**What the task asks:** Select every line containing the word "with" from the material, and copy those lines.

#### Dataset excerpt ####

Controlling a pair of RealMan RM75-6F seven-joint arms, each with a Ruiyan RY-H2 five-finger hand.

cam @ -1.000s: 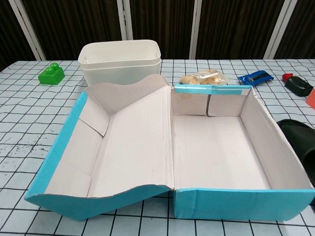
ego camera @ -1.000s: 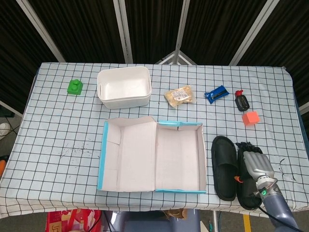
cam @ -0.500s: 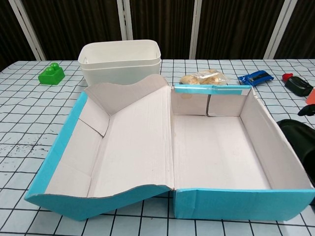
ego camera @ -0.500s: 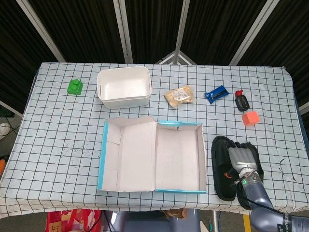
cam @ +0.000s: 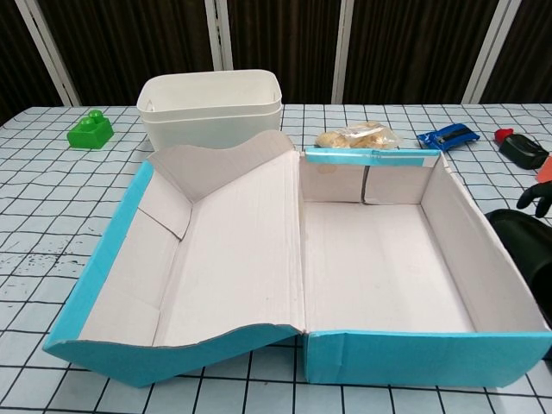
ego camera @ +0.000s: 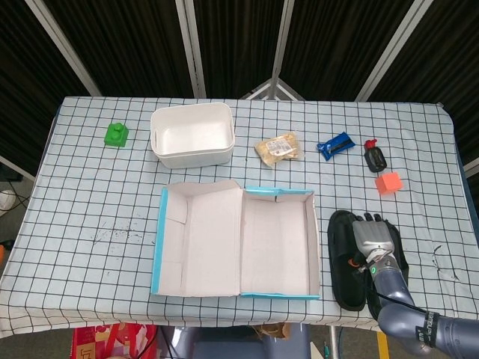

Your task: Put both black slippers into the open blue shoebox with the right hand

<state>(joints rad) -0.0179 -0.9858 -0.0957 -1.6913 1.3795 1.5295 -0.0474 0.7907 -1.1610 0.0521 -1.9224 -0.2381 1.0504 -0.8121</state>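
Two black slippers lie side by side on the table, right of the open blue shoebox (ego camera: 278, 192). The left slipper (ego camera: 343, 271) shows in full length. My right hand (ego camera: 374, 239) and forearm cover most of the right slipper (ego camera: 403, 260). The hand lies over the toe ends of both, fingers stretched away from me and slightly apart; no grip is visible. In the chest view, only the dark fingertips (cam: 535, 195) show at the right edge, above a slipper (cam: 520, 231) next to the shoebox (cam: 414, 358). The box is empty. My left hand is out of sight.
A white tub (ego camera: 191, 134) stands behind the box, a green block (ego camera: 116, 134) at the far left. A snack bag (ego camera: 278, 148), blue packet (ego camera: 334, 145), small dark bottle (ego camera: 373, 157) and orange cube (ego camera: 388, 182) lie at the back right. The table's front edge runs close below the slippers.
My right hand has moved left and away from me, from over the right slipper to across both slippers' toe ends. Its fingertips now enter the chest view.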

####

**Written reply:**
Controlling a pair of RealMan RM75-6F seven-joint arms, each with a Ruiyan RY-H2 five-finger hand.
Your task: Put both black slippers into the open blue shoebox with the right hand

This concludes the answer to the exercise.